_Task goal_. Please write out the listing exactly, leaving each picture out.

_Dataset extract_.
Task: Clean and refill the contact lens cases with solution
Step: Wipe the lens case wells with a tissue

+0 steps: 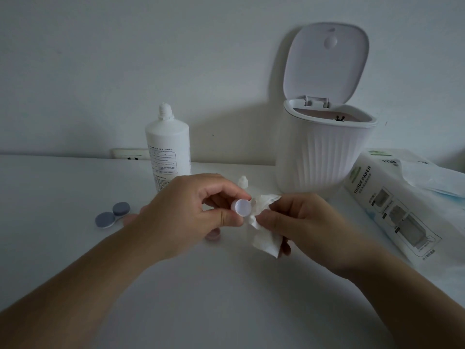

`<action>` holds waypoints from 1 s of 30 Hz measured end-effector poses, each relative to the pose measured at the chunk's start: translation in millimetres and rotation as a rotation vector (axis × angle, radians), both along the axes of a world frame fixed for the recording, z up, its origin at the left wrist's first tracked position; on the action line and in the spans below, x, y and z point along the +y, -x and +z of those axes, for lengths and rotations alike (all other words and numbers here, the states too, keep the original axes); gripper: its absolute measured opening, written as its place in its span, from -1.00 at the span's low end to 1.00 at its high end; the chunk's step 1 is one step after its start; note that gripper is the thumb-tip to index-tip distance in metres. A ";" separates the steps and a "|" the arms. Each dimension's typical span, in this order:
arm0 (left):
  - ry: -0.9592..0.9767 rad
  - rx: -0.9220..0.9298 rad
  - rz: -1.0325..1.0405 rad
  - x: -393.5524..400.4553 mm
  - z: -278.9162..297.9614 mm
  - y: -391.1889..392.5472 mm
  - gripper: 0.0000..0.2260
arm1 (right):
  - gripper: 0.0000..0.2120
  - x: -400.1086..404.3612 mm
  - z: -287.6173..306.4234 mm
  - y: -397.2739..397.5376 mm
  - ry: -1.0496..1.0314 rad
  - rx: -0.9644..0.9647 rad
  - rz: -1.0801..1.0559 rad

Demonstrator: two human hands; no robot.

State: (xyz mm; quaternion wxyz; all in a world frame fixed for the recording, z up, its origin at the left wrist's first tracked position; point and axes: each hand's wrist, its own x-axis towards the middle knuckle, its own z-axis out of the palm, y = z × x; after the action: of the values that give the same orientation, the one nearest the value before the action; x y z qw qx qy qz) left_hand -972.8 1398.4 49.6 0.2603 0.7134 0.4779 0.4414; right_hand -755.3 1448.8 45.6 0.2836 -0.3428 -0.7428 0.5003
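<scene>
My left hand [186,212] pinches a small white round lens-case cap [242,207] above the white table [75,248], its open side turned toward me. My right hand [299,222] grips a crumpled white tissue [264,238] right beside the cap. A pinkish cap [213,235] lies on the table under my left hand, partly hidden. A grey-lidded lens case [112,214] rests at the left. The tall white solution bottle [168,144] stands uncapped behind my hands, with its small white cap [243,182] on the table to its right.
A white ribbed mini bin [324,157] with its lid raised stands at the back right. A tissue paper pack [392,197] lies at the right edge. A wall socket [129,154] sits behind the table's back edge.
</scene>
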 end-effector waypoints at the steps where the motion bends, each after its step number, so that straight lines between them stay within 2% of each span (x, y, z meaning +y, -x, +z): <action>1: -0.016 -0.002 0.015 -0.4 -0.3 -0.2 -0.82 | -0.75 0.4 -0.4 0.3 0.006 0.025 -0.008; 7: -0.175 0.030 0.070 -1.0 -9.5 -13.3 -0.80 | -0.73 -1.7 -3.5 4.5 0.015 0.168 -0.077; 11: -0.146 0.022 0.062 2.6 -10.9 -9.6 -0.84 | -0.74 -1.3 -1.8 0.9 -0.088 0.041 -0.102; 16: -0.134 0.151 0.018 6.2 -12.3 -4.3 -0.65 | -0.81 -6.4 -3.9 3.5 -0.126 -0.112 -0.031; 22: -0.111 -0.011 0.102 8.8 -16.7 -4.4 -0.81 | -0.84 -0.3 -3.5 3.2 -0.325 0.119 -0.268; 24: -0.087 -0.069 0.115 10.0 -18.3 -4.5 -0.83 | -0.84 3.3 -3.4 -0.7 -0.416 0.137 -0.381; 28: 0.002 -0.176 0.127 11.6 -18.4 -1.0 -0.83 | -0.96 12.2 -1.2 -13.5 -0.521 0.008 -0.518; 30: 0.021 -0.189 0.117 11.7 -19.0 -0.2 -0.84 | -0.86 15.7 0.0 -23.6 -0.584 -0.146 -0.523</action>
State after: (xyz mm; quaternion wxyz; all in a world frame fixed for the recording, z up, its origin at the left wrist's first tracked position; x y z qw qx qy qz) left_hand -972.6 1410.1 30.6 0.2857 0.6368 0.4967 0.5159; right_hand -731.7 1464.5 45.7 0.4336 -0.4599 -0.7596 0.1532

_Task answer_.
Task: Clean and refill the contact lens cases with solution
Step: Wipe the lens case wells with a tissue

+0 steps: 

`<action>` holds waypoints from 1 s of 30 Hz measured end-effector poses, each relative to the pose measured at the chunk's start: translation in millimetres and rotation as a rotation vector (axis × angle, radians), both along the axes of a world frame fixed for the recording, z up, its origin at the left wrist's first tracked position; on the action line and in the spans below, x, y and z point along the +y, -x and +z of those axes, for lengths and rotations alike (all other words and numbers here, the states too, keep the original axes); gripper: its absolute measured opening, written as its place in its span, from -1.00 at the span's low end to 1.00 at its high end; the chunk's step 1 is one step after its start; note that gripper is the thumb-tip to index-tip distance in metres. A ";" separates the steps and a "|" the arms. Each dimension's typical span, in this order:
arm0 (left):
  - ry: -0.9592..0.9767 rad
  - rx: -0.9220..0.9298 rad
  - rz: -1.0325..1.0405 rad
  - x: -393.5524..400.4553 mm
  - z: -278.9162..297.9614 mm
  - y: -391.1889..392.5472 mm
  - gripper: 0.0000..0.2260
arm1 (right):
  - gripper: 0.0000..0.2120
  - x: -400.1086..404.3612 mm
  - z: -287.6173..306.4234 mm
  - y: -397.2739..397.5376 mm
  - ry: -1.0496..1.0314 rad
  - rx: -0.9644..0.9647 rad
  - rz: -1.0801..1.0559 rad

Demonstrator: two human hands; no robot.

State: (xyz mm; quaternion wxyz; all in a world frame fixed for the recording, z up, its origin at the left wrist's first tracked position; point and axes: each hand's wrist, its own x-axis towards the middle knuckle, its own z-axis out of the palm, y = z × x; after the action: of the values that give the same orientation, the one nearest the value before the action; x y z qw qx qy qz) left_hand -972.8 1398.4 49.6 0.2603 0.7134 0.4779 0.4414; right_hand -755.3 1448.8 45.6 0.2836 -0.3428 -0.7428 0.5003
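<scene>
My left hand [186,212] pinches a small white round lens-case cap [242,207] above the white table [75,248], its open side turned toward me. My right hand [299,222] grips a crumpled white tissue [264,238] right beside the cap. A pinkish cap [213,235] lies on the table under my left hand, partly hidden. A grey-lidded lens case [112,214] rests at the left. The tall white solution bottle [168,144] stands uncapped behind my hands, with its small white cap [243,182] on the table to its right.
A white ribbed mini bin [324,157] with its lid raised stands at the back right. A tissue paper pack [392,197] lies at the right edge. A wall socket [129,154] sits behind the table's back edge.
</scene>
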 end-effector waypoints at the steps where the motion bends, each after its step number, so that straight lines between them stay within 2% of each span (x, y, z meaning +y, -x, +z): <action>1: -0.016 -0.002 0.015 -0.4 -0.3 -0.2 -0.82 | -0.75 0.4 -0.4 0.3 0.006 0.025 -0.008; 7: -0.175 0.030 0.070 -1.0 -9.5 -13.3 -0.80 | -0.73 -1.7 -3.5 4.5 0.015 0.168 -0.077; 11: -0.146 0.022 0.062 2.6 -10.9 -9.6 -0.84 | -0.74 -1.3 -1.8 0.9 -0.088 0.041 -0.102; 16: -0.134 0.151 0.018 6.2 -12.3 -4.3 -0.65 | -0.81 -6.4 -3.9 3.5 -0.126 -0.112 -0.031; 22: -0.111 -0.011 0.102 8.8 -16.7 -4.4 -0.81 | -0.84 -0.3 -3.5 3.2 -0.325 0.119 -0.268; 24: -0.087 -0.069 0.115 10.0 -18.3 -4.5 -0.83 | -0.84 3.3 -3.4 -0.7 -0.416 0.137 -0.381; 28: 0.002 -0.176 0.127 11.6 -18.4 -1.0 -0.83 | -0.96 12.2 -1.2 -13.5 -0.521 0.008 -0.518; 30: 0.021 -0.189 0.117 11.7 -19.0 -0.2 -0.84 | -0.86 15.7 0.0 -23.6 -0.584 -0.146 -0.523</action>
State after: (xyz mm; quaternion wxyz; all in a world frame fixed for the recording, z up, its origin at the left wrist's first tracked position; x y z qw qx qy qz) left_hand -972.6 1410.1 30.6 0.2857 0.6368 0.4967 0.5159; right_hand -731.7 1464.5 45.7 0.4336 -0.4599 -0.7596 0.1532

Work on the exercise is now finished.